If a line includes "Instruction", copy it out of the entries.

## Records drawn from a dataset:
-- Opening Marker --

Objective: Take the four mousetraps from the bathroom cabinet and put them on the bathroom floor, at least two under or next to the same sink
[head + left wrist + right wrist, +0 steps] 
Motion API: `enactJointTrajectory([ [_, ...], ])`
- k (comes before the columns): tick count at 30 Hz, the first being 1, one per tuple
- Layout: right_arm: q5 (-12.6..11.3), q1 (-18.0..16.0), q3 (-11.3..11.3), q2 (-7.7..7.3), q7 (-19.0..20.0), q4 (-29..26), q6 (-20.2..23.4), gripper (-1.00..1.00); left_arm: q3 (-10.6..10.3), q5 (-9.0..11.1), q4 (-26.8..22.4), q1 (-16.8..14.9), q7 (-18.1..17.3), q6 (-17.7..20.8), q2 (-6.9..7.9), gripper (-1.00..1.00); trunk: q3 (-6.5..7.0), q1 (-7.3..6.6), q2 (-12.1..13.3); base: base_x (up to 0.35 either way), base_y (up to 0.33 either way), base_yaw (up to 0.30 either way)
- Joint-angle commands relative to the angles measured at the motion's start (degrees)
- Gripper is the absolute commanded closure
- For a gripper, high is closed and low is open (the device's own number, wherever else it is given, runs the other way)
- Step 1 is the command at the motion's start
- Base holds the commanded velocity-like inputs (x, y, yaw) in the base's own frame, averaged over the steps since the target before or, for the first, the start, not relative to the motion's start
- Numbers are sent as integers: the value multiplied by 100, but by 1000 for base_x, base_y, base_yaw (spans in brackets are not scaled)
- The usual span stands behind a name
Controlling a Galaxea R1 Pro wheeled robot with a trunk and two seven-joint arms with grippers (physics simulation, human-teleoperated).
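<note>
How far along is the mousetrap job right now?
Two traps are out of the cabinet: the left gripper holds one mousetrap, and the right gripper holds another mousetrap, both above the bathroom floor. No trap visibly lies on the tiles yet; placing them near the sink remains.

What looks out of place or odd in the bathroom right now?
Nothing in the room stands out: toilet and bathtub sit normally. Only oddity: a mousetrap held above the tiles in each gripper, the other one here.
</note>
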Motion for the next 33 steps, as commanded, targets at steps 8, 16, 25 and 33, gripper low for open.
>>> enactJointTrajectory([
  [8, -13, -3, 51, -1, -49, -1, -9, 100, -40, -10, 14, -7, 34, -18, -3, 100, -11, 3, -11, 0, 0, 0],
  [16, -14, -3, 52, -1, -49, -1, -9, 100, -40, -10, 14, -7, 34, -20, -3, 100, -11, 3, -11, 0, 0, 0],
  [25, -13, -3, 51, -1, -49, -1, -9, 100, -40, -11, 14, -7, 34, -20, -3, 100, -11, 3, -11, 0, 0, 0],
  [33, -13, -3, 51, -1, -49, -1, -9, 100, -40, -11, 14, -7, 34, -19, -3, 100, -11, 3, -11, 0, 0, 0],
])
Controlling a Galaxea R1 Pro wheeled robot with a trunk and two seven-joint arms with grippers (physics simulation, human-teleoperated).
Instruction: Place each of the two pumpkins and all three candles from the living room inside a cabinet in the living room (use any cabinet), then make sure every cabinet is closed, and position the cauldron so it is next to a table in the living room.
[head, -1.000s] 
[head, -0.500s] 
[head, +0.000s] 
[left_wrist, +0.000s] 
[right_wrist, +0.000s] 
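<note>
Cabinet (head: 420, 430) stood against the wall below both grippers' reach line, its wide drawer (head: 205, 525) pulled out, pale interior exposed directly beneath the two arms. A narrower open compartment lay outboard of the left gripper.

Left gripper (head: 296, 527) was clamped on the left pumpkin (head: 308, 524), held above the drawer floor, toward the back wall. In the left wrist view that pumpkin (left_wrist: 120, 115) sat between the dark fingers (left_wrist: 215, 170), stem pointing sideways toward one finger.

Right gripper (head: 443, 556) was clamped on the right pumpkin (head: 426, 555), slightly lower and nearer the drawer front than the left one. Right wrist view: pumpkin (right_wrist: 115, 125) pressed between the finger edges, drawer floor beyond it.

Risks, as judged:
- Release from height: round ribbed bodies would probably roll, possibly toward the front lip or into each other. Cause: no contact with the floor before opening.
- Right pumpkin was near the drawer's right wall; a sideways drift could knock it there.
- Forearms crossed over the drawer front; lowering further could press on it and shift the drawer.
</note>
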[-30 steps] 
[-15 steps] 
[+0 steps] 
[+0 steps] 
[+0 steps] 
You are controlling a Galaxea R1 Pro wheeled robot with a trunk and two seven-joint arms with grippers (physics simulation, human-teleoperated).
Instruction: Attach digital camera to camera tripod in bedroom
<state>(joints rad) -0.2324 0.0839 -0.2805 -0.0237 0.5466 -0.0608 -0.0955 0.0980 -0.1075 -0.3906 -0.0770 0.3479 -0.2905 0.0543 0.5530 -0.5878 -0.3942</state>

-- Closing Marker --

## Output of the task:
Instruction: Place each of the two pumpkins and all three candles from the living room inside a cabinet in the living room (use any cabinet), then make sure every cabinet is closed, and position the cauldron so it is next to a table in the living room.
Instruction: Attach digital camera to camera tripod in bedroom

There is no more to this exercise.